Gonzalez sued AstroWorld for damages, claiming the g-forces aboard the ride had caused his injury. His attorney, Howard Nations, hired Raymond Bradley, a NASA engineer who had designed space-shuttle seats to cushion astronauts on rocket rides. Bradley found AstroWorld hadn't exactly entered the space age; body support on the coaster was prehistoric.

The seat "immobilized the lower body," Nations said, "but allowed the upper body to twist in the wind. Especially as you go into a hard turn at the bottom of the ride, at that point, you are really just being thrown around."

Bradley estimated riders were so jostled on the last turn that their necks were exposed to forces approaching 28 g's -- more force than experienced by fighter pilots. Nations discovered close to 200 people had complained of injuries aboard the ride. After eight years of legal wrangling, the courts sided with Gonzalez and awarded him $2.5 million.

Revelations from the case led to major changes on the Cyclone, Nations says.

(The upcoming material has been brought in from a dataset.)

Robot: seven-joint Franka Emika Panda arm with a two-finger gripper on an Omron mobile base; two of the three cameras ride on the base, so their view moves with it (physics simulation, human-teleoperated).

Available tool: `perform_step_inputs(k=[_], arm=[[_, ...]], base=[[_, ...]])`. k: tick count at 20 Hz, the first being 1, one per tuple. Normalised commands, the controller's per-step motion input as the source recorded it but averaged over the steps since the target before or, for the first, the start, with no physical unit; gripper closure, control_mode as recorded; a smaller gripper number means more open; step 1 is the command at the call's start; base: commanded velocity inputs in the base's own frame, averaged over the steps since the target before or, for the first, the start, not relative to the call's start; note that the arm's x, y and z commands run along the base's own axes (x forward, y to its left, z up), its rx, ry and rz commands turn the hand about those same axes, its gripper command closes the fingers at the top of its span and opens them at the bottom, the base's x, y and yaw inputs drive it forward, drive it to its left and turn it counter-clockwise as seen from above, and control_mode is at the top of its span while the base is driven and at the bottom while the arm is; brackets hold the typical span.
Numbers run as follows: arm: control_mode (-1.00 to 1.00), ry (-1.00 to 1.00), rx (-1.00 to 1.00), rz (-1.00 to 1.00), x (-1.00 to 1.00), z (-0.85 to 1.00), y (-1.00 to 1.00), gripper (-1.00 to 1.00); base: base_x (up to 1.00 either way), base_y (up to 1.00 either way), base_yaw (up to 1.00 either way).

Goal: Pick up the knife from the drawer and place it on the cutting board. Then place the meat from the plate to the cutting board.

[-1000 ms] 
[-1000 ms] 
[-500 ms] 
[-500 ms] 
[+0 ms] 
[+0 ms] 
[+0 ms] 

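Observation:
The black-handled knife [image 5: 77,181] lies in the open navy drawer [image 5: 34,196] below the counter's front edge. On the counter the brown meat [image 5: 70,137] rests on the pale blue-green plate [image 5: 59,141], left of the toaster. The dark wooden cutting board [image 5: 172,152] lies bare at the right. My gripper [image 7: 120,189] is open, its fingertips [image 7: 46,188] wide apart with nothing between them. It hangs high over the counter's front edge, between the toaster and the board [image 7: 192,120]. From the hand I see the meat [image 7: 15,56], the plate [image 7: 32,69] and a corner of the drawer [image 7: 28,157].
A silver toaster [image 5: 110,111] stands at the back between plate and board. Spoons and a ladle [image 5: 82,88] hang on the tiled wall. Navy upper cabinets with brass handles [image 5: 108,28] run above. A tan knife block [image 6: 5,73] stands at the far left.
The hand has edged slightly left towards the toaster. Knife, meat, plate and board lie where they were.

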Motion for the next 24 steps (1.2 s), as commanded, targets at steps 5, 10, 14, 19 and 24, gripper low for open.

Fiberglass trains replaced the steel versions, and bulky headrests obscured the ride's panoramic views. (For unknown reasons, the park also shaved six feet off the ride's first plunge in 1996.) Coaster fans were heartbroken.

"Those headrests were the worst thing that ever happened to that ride," Robinson says. "We used to call them telephone booths. They were big and clunky and you couldn't see anything."

Nations was impressed with AstroWorld's willingness to voluntarily alter the coaster in the face of criticism. "They are extremely safety-conscious," he says, "and I deal with a lot of defendants that really aren't. A lot of them will try to just pay you off and keep the product on the market."

Emphasizing its reputation for safety, the amusement-park industry has successfully battled over the past 25 years to exempt itself from government regulation. In 1981, the industry won an amendment to the Consumer Product Safety Act making all fixed-site amusement parks immune from federal control.

To this day, the parks remain stubbornly antiregulatory. "We doubt the federal government could do more to improve our already excellent safety record," says industry spokesperson Robertson.